Third, the CVAMC residential rehabilitation treatment program (RRTP) has the highest utilization of any program in the region, serving 108 veterans, on average, each day. We should invest in modernizing this highly used facility rather than closing it. The report recommends building a new RRTP facility in Wilmington, DE with the rationale that “there is no RRTP in the Wilmington, Delaware, area and local Veterans are traveling more than an hour away to the Coatesville VAMC for RRTP care.” I am alarmed by the presumption that it’s not a hardship for veterans in my district to travel to Wilmington, but it is a hardship for veterans in and around Wilmington to travel to Coatesville. This statement also ignores the fact that veterans accessing the Coatesville VA come from many surrounding areas in SE PA, and not just from Delaware. This presumption is repeated throughout the report. For the sake of veterans in my community, I urge you to reconsider.

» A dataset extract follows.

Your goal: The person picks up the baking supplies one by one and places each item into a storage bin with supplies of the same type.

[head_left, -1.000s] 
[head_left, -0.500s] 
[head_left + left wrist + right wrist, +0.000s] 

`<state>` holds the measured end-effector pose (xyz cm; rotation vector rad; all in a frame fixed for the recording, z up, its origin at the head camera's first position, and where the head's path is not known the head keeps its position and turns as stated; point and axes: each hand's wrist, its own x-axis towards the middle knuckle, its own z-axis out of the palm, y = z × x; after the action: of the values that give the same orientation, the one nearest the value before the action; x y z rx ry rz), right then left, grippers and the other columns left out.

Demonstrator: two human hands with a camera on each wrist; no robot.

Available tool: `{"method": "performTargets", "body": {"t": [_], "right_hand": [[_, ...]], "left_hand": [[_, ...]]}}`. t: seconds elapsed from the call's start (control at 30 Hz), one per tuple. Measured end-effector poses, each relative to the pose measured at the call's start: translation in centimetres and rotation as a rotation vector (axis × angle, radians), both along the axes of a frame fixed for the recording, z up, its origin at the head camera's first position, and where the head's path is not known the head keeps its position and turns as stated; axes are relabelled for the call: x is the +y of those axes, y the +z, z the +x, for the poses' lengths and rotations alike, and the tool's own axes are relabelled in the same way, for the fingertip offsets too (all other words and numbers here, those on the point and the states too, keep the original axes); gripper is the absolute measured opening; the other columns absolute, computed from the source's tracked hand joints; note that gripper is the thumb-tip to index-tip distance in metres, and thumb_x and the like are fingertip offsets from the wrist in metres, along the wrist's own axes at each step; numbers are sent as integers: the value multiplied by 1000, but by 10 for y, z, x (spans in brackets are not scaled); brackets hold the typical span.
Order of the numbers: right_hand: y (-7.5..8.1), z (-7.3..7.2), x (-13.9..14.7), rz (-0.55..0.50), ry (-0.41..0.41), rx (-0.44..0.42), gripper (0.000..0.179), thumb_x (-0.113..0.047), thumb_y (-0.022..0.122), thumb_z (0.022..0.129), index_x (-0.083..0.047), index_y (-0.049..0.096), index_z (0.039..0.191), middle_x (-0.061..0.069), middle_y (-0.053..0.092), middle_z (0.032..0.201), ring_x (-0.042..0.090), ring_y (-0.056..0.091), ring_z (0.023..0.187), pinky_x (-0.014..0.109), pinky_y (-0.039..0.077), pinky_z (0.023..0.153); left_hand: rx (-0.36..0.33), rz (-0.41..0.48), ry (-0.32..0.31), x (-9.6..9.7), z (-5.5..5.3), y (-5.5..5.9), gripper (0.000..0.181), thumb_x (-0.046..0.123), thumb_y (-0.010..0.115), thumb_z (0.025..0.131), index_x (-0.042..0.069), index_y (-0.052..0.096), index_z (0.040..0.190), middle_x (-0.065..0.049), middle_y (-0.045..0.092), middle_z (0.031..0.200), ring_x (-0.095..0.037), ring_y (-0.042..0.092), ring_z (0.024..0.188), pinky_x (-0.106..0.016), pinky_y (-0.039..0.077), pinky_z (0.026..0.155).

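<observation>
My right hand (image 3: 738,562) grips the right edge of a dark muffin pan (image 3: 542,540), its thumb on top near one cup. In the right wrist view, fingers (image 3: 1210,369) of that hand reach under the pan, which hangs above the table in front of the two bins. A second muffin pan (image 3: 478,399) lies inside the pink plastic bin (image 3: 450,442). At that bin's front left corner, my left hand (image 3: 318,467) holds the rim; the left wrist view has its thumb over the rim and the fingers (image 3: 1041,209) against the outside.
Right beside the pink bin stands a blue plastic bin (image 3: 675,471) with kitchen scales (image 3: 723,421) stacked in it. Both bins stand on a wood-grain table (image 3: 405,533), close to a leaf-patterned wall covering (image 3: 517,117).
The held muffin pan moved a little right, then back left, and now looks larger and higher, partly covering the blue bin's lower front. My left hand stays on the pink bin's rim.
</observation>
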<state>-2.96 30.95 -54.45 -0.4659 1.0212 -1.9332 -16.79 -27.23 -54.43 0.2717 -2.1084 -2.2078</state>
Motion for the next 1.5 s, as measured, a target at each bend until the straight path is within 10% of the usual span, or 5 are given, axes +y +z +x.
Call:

Fourth, the report consistently refers to non-VA community providers as having sufficient resources – staff and beds – to accommodate the increase in demand from veterans who previously sought care at the CVAMC. This data was compiled before the COVID pandemic and before multiple medical facilities in Southern Chester County announced their closure. If this research were done today, I’m confident it would show less capacity from community providers. For the sake of veterans in my community, I urge you to reconsider.

 

Lastly, while we are proud to partner with our community providers, they cannot be responsible for the promises that we’ve made to our veterans. It is our nation’s responsibility to make sure that our veterans receive the care they have earned. For the sake of veterans in my community, I urge you to reconsider.

Thank you for your attention to this matter of critical importance to me, to our community, and to the veterans who live here. I urge you to reconsider the recommendation to close the Coatesville VA Medical Center. I look forward to welcoming you to my district and to showing you this valued community resource that so many veterans in Southeast Pennsylvania depend on.